## WORK ITEM
Looking at the listing, state how many of its lines contain the string "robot". Write only the number.

● ● ●

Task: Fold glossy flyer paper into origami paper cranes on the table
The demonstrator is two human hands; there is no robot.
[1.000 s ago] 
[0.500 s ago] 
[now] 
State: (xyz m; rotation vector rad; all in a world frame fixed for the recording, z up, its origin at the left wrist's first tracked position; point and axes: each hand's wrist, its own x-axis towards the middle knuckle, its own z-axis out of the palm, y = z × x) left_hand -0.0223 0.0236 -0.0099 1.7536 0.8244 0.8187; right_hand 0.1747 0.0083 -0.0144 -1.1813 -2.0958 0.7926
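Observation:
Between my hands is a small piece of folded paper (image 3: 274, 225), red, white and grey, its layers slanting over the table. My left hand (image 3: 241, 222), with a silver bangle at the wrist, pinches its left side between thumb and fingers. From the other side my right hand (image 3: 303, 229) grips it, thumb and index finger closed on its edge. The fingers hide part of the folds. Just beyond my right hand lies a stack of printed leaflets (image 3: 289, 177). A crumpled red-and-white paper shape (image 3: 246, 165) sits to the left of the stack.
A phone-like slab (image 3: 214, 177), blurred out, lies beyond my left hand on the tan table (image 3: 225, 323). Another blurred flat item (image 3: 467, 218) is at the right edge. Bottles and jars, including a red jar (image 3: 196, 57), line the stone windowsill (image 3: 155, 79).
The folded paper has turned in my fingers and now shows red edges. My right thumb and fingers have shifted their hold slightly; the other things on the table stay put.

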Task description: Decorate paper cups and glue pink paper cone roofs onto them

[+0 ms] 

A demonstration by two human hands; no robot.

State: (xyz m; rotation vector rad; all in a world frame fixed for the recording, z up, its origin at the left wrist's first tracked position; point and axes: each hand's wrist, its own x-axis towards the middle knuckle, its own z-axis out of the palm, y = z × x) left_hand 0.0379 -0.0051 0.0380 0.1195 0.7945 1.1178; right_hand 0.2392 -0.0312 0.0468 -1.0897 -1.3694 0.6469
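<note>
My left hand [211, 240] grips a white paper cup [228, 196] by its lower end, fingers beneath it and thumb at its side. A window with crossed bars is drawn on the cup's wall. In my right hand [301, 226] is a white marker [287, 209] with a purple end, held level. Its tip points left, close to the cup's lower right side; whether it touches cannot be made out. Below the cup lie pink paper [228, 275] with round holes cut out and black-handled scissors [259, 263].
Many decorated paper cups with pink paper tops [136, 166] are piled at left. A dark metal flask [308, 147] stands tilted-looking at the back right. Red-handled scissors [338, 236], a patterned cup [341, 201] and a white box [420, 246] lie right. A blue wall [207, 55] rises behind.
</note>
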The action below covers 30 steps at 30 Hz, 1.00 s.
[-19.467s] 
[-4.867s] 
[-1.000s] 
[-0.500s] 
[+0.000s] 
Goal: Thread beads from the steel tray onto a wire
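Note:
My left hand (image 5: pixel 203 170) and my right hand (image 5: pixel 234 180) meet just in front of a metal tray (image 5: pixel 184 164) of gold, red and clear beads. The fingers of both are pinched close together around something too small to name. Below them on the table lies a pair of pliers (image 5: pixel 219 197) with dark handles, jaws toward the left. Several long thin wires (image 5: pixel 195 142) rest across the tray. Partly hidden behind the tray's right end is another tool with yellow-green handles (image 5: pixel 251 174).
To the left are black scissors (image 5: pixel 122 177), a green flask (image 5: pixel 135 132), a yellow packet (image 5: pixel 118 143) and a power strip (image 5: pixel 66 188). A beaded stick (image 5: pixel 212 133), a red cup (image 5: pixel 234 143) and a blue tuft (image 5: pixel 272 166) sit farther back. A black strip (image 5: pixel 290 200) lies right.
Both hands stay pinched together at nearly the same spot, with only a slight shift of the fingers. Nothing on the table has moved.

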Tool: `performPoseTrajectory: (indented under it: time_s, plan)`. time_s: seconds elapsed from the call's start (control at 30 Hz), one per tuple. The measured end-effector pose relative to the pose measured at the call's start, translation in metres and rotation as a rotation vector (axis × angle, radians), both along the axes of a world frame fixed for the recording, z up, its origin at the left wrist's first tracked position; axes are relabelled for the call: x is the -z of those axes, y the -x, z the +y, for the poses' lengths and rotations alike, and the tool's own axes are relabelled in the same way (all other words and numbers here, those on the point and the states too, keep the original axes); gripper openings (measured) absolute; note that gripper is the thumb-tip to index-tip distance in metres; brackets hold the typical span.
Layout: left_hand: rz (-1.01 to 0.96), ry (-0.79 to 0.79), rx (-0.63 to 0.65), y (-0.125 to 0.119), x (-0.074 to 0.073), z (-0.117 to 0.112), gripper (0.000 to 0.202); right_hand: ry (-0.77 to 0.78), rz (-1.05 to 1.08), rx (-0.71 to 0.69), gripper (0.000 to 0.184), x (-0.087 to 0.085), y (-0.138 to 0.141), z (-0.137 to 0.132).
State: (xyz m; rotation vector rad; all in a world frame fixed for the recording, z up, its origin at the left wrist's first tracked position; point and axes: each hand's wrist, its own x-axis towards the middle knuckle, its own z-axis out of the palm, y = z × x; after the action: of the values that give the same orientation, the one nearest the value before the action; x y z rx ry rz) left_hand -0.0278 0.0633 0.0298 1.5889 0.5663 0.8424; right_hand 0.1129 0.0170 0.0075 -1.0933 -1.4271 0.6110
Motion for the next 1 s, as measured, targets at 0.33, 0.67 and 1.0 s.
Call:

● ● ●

## OUTPUT FOR THIS TASK
2